11. Vorrichtung nach einem der Ansprüche 9 und 10, dadurch gekennzeichnet, daß die Rezeptoren mit einer schwächer als der Analyt gebundenen (assoziierten) und leicht direkt optisch (mit bloßem Auge) oder mittels einfacher interner oder externer Sensoren anzeigbaren Indikationssubstanz als Markerverbindung abgesättigt sind.

12. Vorrichtung nach einem der Patentansprüche 1 bis 11, dadurch gekennzeichnet, daß die Indikationssubstanz ein dem oder der Analytenstruktur formelmäßig oder physikalisch-chemisch ähnliches Molekül enthält, das die Eigenschaft hat, von den zu sammelnden Stoffen leicht aus der spezifischen Bindung oder Assoziation mit dem Rezeptor verdrängt zu werden und direkt optisch oder indirekt mittels interner oder externer Sensoren feststellbar ist.

13. Vorrichtung nach einem der Patentansprüche 1 bis 12, dadurch gekennzeichnet, daß die Indikationssubstanz das Analytmolekül oder die zu sammelnden Stoffe oder biochemischen Systeme selbst, modifiziert durch eine Marker- Atomgruppierung, enthält.

14. Vorrichtung nach einem der Patentansprüche 1 bis 13, dadurch gekennzeichnet, daß sie einen Durchflußdetektor aufweist, der über das Integral des Durchfluß- Signals von der markierten, von den Analyten verdrängten Indikationssubstanz den aktuellen Zustand der Sammelvorrichtung anzeigt und eine Summendosis angibt.

15. Vorrichtung nach einem der Patentansprüche 1 bis 14, dadurch gekennzeichnet, daß die Quantifizierung der durch die zu sammelnden Stoffe verdrängten Indikationssubstanzen mittels interner oder externer Sensoren auf optischer, massensensitiver, kalorimetrischen oder elektrochemischen Basis erfolgt.

16. Vorrichtung nach einem der Patentansprüche 1 bis 15, dadurch gekennzeichnet, daß sie ein zur Probenströmung paralleles, lineares Sensor-Array enthält, das auf einem angeschlossenen Rechner eine Zustands-Anzeige (Belegungsgrad) und Dosis-Quantifizierung ermöglicht.
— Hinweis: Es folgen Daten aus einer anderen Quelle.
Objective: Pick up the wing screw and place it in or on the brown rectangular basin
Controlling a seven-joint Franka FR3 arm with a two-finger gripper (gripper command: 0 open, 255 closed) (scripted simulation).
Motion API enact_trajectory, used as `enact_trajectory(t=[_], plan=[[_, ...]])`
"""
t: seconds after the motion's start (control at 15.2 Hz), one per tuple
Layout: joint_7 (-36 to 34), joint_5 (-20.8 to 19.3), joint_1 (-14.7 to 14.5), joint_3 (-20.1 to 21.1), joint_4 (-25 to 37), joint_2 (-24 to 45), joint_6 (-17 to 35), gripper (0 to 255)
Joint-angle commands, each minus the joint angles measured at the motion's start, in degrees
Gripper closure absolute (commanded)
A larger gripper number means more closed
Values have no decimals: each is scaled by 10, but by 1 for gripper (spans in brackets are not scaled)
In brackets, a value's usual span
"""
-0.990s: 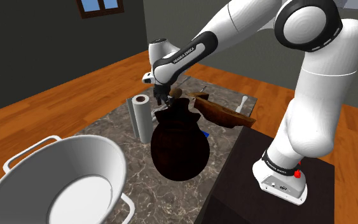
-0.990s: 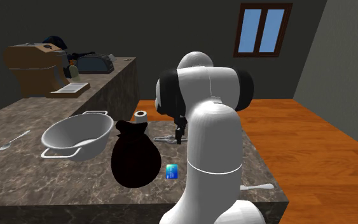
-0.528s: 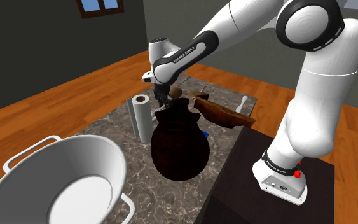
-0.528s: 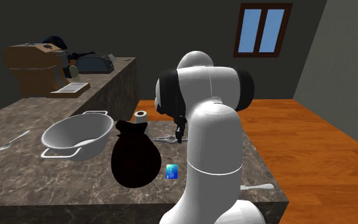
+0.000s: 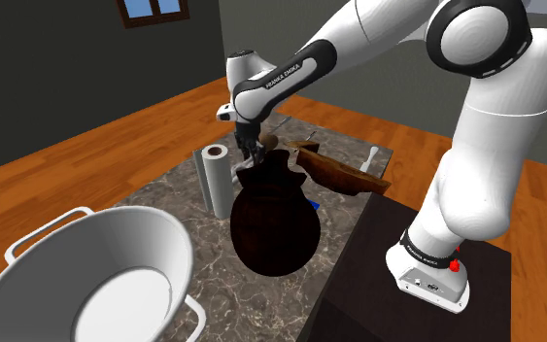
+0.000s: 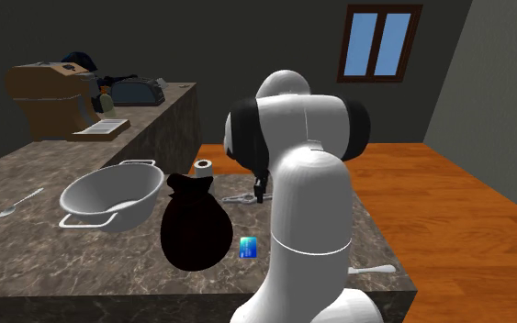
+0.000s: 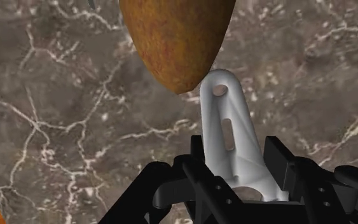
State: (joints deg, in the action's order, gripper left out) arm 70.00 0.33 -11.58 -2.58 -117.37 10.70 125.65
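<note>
the black two-finger gripper is pinched narrow on the flat body of the pale grey wing screw so it can't twist, apparently clear of the dark marble counter, just beside the pointed end of the rusty-brown basin, leaving a short carry.

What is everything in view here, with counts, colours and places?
wing screw: one, pale grey, between the gripper's fingers
basin: one, brown, on the table near the stand
sack: one, black, mid-table
paper roll: one, white, beside the sack
bowl: one, grey-white, two handles, on the table
card: one, blue, beside the sack
spoon: one, grey, beyond the bowl
table: one, dark marble
arm: one, white
gripper: one, black, shut on the wing screw
</note>
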Motion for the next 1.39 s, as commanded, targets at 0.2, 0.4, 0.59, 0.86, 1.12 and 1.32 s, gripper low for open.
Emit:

17. Verfahren zur Probenahme bei gasförmigen und flüssigen Proben zum Zwecke einer Selektion Anreicherung und Matrixabtrennung mindestens eines Analyten kombiniert mit einer dosimeter-ähnlichen Quantifizierung, dadurch gekennzeichnet, daß analyt- und/oder stoffgruppen- oder biosystem-selektive Sammelphasen vor jeder Probenahme mit mindestens einer stabilen und leicht feststellbaren Indikationssubstanz beladen werden, die während eines Sammelvorgangs von den zu sammelnden Stoffen/Biosystemen von der Oberfläche der Sammelphase verdrängt wird, wobei sich die Analyt-Dosis aus der Menge der analyt-verdrängten Indikationssubstanz (markierungsfreie Zone) ergibt, die durch eine Streckenmessung oder mittels eines integrierenden Detektorsignals erfaßt wird.

18. Verfahren nach Patentanspruch 17, dadurch gekennzeichnet, daß die Analyte mittels eines Eluationsmittels aus der Probenahme-Vorrichtung entfernt und einer weiteren chemischen Analyse zugeführt wegen.

19. Verfahren nach Patentanspruch 17, dadurch gekennzeichnet, daß bei gefährlichen (toxischen) Analyten auf eine zu große Anreicherung verzichtet wird, wozu als zu verdrängende Indikationssubstanz ein schwächer gebundener Partner des betreffenden Rezeptors, der mit einem DNA/RNA-Label versehen ist, gewählt wird und die vom Analyten freigesetzte, equivalente Menge der so markierten Indikationssubstanz mittels der extrem empfindlichen PCR- Technik gemessen wird.

20. Verfahren nach Patentanspruch 17, dadurch gekennzeichnet, daß Hilfsreagenzien zur Feststellung des Ausmaßes der Markierungsverdrängung in den Proben- oder Flüssigkeitsstrom eingespeist werden.

21. Verfahren nach den Patentansprüchen 19 oder 20, dadurch gekennzeichnet, daß die Vorrichtung in Form einer rezeptorgefüllten Kartusche an einer medizinischen Nadel oder Spritze positioniert wird und nach dem Ansaugen eines bestimmten Probevolumens die vor dem darin enthaltenen Analyten verdrängten DNA/RNA-gelabelten Indikationssubstanz-Moleküle in einen anderen Behälter zur weiteren PCR-basierenden Quantifizierung überspült werden.